On October 23, from 12:00 noon until 2:00pm, Puerto Rican writer Esmeralda Santiago will be at the Genre Auditorium at the University of Connecticut Stamford (1 University Place, Stamford, Connecticut) for a reading, Q&A, and book signing event. Erin Kayata writes about the author for the Stamford Advocate. Here are excerpts:
Motherhood can cause a shift in perspective. For author Esmeralda Santiago, she began to realize her children wouldn’t know her life. They wouldn’t know about her time growing up in San Juan, Puerto Rico. They wouldn’t know how at 13, she moved to New York with her mother and seven siblings. They wouldn’t know about how she was accepted to New York City’s Performing Arts High School and then studied part-time at community colleges for eight years before she received a full scholarship to Harvard. So Santiago began to write. She started with personal essays that were published in places like the Boston Globe and The New York Times. Then she was approached to write a memoir.

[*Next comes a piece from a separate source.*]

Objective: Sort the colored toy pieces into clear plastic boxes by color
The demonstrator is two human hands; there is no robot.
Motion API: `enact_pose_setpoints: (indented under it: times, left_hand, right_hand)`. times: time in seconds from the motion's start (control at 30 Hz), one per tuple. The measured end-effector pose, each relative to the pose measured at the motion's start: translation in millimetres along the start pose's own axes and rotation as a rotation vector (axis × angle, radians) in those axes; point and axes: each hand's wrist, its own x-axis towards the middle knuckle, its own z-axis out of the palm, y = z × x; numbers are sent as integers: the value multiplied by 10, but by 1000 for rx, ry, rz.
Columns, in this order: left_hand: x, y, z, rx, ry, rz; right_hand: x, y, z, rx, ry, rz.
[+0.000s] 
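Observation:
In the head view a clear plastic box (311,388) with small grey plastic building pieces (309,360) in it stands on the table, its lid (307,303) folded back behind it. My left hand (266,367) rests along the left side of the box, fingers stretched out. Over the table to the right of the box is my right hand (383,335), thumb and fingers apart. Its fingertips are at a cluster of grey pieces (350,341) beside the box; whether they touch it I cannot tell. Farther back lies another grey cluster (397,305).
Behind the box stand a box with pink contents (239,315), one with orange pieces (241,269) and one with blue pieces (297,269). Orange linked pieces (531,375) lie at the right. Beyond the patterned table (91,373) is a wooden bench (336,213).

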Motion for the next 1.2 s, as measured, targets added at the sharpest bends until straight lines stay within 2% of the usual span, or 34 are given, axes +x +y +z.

At first, the Westchester County resident was hesitant. How could she write about a time so long ago, so different from now? But as she started, the words began to flow. “When I came to the United States, one of the things I was looking for was stories about girls like me — in a big family, single mother, family, culture, climate — all those kind of things that all of a sudden were challenges for me,” she said. “I couldn’t find it. I did not exist in American culture. When I began writing, it was from perspective that I don’t want another little girl in the same situation…By writing, creating art, you’re placing yourself in the middle of the culture.”
[. . .] Santiago’s first memoir about life in Puerto Rico and moving to Brooklyn “When I Was Puerto Rican” was published in 1994 and her second memoir about her time at New York’s Performing Arts High School “Almost A Woman” came out in 1999. “It was not easy because when I began writing memoirs, there were not very many people from Latin America or Latinx (people) who had written memoirs,” said Santiago, 70. “It was considered almost in bad taste to be talking about the things you went through…I found when I first began doing this, it was harder when I went out on the road. Some, especially the older generation, challenged me for airing my dirty laundry. I had to let them know how important it is to share our stories because we’re all human.”
In the quarter of a century since her first memoir debuted, reactions to Santiago’s work have warmed as more Hispanic authors share their personal stories. Her own memoirs are now being taught at colleges worldwide as a way to show the differences and similarities in the human experience.
“It’s gotten a lot better because many young writers are writing about their lives and experiences,” she said. “That’s helping in the process of figuring out their experiences in the United States.”
“Every year, my books are in more schools,” she added. “More people are picking up on the idea…to introduce these kinds of books, not just to those students who come from those parts of the world, but all parts of the world. It helps in the process of empathy. If you’re not from any of those countries and have never experienced somebody who looks different from you, all of a sudden you’re in their head and you begin to understand more about them.”
UConn-Stamford Director Terrence Cheng said the school is pleased to have Santiago visit on Tuesday. “We invited Ms. Santiago to come to UConn-Stamford because she is a preeminent contemporary author,” Cheng said. “Her books resonate with readers of different cultures, backgrounds, genders and life experiences. Ms. Santiago’s personal story is also one that has moved so many. ‘When I Was Puerto Rican’ is an important book on various levels, a work that rings true to a diverse campus population like ours, and a culturally rich city like Stamford. Our faculty, staff and students are thrilled to host her for this event.”